A Directional Gradient Acceleration Method In Mini-Batch Gradient Descent

Sungjae Ahn


	International Journal of Engineering and Information Systems (IJEAIS)
	Year: 2022 \| Volume: 6 \| Issue: 11 \| Page No.: 22-30

A Directional Gradient Acceleration Method In Mini-Batch Gradient Descent Download PDF

Sungjae Ahn

Abstract: The time needed to train a large-scale neural network with a large-scale dataset is immense. There were many studies that attempted to solve this problem using large batches, but bigger batch sizes decrease the average value of the gradient, resulting in a slower training speed. Bigger learning rates are therefore used to address this side effect but finding the optimal learning rate consumes a large amount of time as well. To assist the training of the model, this paper proposes the method of Direction Accelerated Stochastic Gradient Descent-a method that adds the average of the previous and present gradient to the present gradient if the direction of the two gradients is equal.
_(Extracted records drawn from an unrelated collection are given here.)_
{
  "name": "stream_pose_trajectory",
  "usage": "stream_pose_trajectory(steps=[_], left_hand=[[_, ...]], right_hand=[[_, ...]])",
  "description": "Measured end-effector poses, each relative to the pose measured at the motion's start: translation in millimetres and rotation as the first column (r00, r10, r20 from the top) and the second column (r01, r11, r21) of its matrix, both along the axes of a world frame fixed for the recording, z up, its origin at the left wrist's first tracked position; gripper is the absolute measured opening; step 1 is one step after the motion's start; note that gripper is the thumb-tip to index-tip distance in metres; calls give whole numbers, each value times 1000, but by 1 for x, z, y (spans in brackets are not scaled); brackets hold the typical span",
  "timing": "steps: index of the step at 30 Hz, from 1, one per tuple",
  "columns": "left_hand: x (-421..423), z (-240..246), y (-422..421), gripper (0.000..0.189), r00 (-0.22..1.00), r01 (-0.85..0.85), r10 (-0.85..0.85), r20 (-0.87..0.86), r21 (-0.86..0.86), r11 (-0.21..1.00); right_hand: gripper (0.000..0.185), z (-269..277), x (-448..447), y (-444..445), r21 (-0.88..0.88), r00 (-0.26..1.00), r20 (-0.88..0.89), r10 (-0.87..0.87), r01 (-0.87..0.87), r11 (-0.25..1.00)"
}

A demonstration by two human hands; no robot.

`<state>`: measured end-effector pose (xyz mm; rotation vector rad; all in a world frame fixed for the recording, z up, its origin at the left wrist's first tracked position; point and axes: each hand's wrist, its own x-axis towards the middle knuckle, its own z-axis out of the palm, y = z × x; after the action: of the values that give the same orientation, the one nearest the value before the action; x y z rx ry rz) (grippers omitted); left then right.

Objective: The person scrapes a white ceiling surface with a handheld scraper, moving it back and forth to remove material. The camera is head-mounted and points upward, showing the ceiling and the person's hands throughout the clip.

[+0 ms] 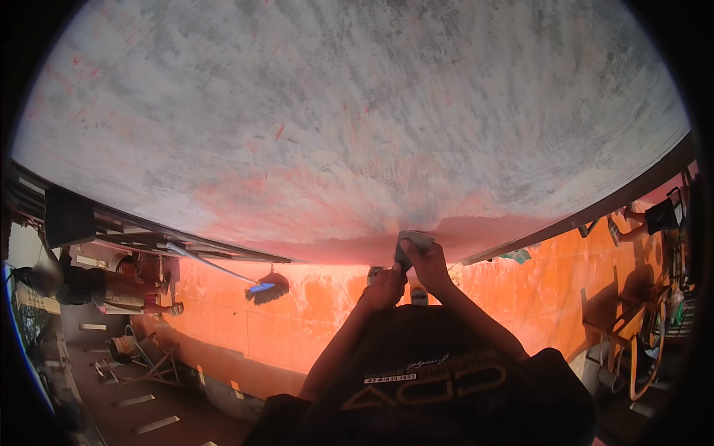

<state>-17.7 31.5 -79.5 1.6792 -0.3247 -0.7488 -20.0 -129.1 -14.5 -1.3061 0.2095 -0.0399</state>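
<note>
In front of me a large sheet-like surface [357,122], grey-white with dark smears and reddish patches, fills the upper view. Both hands are at its near edge, by a dusty reddish band. My right hand [428,261] grips a small grey pad or folded sheet [410,245], its thumb along it, and the pad meets the surface. Just left and lower, my left hand [385,289] has its fingertips at the pad's lower corner; whether they hold it cannot be told. My shoes show partly below the hands.
A blue-headed broom [262,287] lies on the orange tiled floor [312,301] at left. Dark slats [139,226] run beneath the surface's left edge. Another person [83,284] stands far left. Folding frames with a bucket [120,348] are lower left; a wooden chair [627,334] is at right.
</note>
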Motion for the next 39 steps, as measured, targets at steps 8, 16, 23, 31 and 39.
stream_pose_trajectory(steps=[8, 16, 23, 31, 39], left_hand=[[-1, 2, -4, 62, 995, 13, 14, -97, 275, 961], [1, -12, -6, 62, 987, 36, 14, -158, 309, 950], [-9, 6, -6, 59, 997, -57, 62, -42, 104, 993], [-10, 22, -13, 56, 976, -132, 143, -162, 76, 988], [-19, -28, -14, 58, 994, -110, 109, 19, 154, 982]], right_hand=[[32, -28, -2, -5, -107, 992, -128, 21, -34, 994], [32, -44, -3, -10, -104, 983, -185, 3, -23, 994], [34, -7, 2, -4, -101, 990, -121, 76, -88, 991], [30, 4, 5, -8, -134, 994, -86, 74, -85, 987], [30, -31, -9, -10, -121, 996, -94, -3, -9, 993]])
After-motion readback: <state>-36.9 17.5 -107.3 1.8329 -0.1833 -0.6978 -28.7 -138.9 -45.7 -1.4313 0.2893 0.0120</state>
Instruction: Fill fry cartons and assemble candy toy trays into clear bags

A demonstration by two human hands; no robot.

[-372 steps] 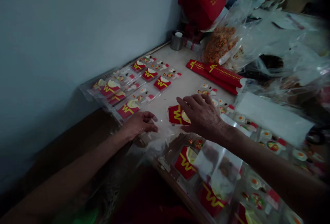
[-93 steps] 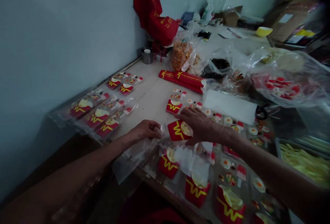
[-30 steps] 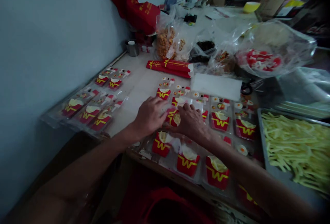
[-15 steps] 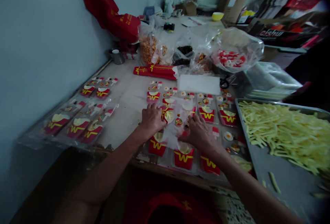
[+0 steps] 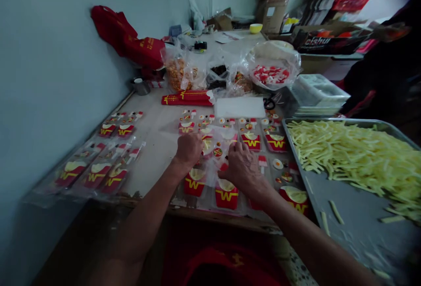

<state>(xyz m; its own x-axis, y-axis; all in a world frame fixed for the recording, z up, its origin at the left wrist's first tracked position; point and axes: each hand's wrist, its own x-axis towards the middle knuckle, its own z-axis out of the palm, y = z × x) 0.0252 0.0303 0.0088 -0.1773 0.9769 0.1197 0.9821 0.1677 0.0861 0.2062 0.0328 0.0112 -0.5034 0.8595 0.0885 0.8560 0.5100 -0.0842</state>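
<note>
Both hands work over a row of clear plastic trays with red fry boxes marked with a yellow W and small toy foods. My left hand [image 5: 190, 151] is closed, knuckles up, at the left edge of a thin translucent plastic sheet [image 5: 210, 169]. Curled fingers of my right hand [image 5: 245, 163] grip the sheet's other side, the thumb pointing left. Through the sheet a small round toy pizza [image 5: 217, 151] shows. A red fry box [image 5: 226, 197] lies in a tray just below my right hand. My fingertips are partly hidden.
A metal tray [image 5: 312, 189] of pale toy fries stands at right. More packs [image 5: 95, 176] lie at left. Behind are flat red boxes [image 5: 187, 98], a white sheet stack [image 5: 240, 107], black scissors [image 5: 269, 103] and bags of small pieces [image 5: 271, 74]. A person in dark clothing is at far right.
The view has shifted, so the table's far things appear further left. Both hands remain on the translucent sheet over the same trays, with only a slight shift of the fingers.
</note>
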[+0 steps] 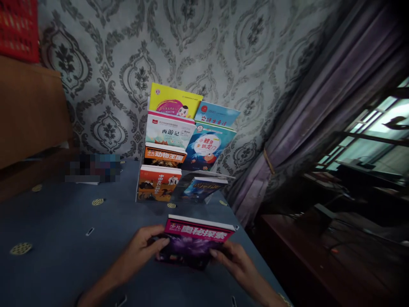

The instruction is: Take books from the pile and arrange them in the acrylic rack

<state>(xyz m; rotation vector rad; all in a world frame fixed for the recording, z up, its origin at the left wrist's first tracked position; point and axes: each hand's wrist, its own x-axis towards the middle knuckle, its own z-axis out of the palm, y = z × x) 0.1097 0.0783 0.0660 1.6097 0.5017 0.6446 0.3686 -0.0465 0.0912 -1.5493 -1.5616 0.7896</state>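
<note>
A thick book (194, 246) with a pink and purple cover is held upright, tilted back a little, above the blue cloth. My left hand (147, 244) grips its left edge, thumb on the front cover. On the right edge, my right hand (234, 261) has its thumb on the cover and its fingers behind. Beyond them stands a tiered book rack (223, 174). Its left side carries a yellow book (175, 100), a white book (169, 133), an animal book (164, 157) and an orange book (159, 183). On its right are two blue books (209, 147) and a dark blue book (204, 189).
The blue patterned cloth (108, 226) covers the surface, whose right edge drops toward a dark red desk (306, 251). Patterned wallpaper (128, 51) is behind the rack. A purple curtain (306, 98) hangs at right. A brown box (28, 106) and red basket (19, 32) are at left.
</note>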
The experiment compared the accuracy rate of vanilla SGD and DA-SGD with three different datasets, and the results show that DA-SGD yields greater accuracy rates for batch sizes bigger than 32. Further research of comparing DA-SGD with momentum optimizers, which are like the proposed method from the point that they take the previous gradients into consideration for updating the weights, is needed.